In this exercise, print only the lines of the records below from the one with "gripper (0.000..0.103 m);" through the one with "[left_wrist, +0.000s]", inclusive. Pictures are not part of the copy.

::::::::

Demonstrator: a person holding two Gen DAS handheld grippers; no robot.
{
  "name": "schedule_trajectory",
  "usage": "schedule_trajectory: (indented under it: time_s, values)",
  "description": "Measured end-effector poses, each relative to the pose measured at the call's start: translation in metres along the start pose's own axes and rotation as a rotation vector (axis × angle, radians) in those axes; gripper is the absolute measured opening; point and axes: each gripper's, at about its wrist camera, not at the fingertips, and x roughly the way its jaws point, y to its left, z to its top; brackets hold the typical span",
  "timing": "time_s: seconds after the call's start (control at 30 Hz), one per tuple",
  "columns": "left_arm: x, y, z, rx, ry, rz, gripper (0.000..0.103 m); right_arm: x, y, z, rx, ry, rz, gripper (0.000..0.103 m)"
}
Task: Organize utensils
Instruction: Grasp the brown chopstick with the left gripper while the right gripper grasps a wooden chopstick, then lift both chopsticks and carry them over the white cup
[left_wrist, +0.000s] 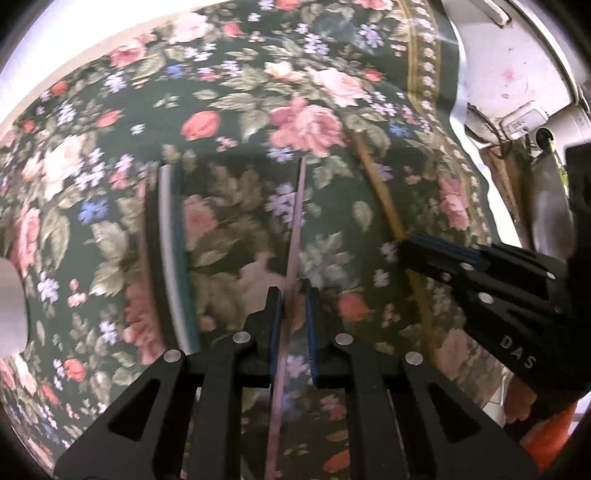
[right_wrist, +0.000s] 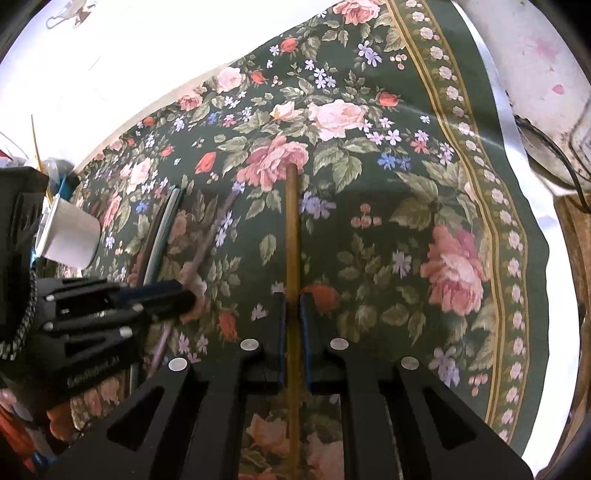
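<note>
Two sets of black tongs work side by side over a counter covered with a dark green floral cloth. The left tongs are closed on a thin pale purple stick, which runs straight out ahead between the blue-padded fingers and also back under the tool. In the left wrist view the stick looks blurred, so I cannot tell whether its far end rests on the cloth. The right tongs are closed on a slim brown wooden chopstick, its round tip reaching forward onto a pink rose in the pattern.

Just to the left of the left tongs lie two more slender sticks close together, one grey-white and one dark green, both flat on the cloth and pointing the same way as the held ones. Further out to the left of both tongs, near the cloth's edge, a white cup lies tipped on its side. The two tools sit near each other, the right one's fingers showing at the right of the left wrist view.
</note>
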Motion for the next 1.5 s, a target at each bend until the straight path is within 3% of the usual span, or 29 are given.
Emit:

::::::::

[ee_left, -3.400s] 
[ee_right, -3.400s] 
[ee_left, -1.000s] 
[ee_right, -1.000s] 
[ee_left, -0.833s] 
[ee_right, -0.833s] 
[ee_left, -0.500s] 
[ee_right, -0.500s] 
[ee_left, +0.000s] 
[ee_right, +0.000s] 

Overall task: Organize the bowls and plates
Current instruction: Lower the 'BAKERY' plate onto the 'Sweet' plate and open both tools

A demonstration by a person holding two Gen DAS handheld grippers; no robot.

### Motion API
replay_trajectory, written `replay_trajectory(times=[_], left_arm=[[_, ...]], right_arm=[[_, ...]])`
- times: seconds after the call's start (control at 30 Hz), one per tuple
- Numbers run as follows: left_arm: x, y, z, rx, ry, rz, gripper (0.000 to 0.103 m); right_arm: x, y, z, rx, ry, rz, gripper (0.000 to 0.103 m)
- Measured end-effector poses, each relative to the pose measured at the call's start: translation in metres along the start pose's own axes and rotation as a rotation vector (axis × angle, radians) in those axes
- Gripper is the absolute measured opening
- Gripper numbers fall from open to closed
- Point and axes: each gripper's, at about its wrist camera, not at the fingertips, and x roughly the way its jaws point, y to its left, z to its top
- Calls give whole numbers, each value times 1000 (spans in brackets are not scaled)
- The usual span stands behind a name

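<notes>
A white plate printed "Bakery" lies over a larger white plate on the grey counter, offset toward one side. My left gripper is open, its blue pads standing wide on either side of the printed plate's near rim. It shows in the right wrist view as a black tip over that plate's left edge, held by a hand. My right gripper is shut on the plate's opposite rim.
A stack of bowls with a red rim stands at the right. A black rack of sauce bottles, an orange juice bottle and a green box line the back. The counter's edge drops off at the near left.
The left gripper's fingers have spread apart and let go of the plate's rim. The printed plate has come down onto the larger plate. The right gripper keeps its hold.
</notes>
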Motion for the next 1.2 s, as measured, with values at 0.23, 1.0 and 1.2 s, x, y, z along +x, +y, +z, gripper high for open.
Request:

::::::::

- _ANSWER TO THIS TASK_
  "columns": "left_arm: x, y, z, rx, ry, rz, gripper (0.000..0.103 m); right_arm: x, y, z, rx, ry, rz, gripper (0.000..0.103 m)"
}
Task: Organize utensils
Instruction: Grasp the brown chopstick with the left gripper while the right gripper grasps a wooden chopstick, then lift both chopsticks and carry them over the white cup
[left_wrist, +0.000s] 

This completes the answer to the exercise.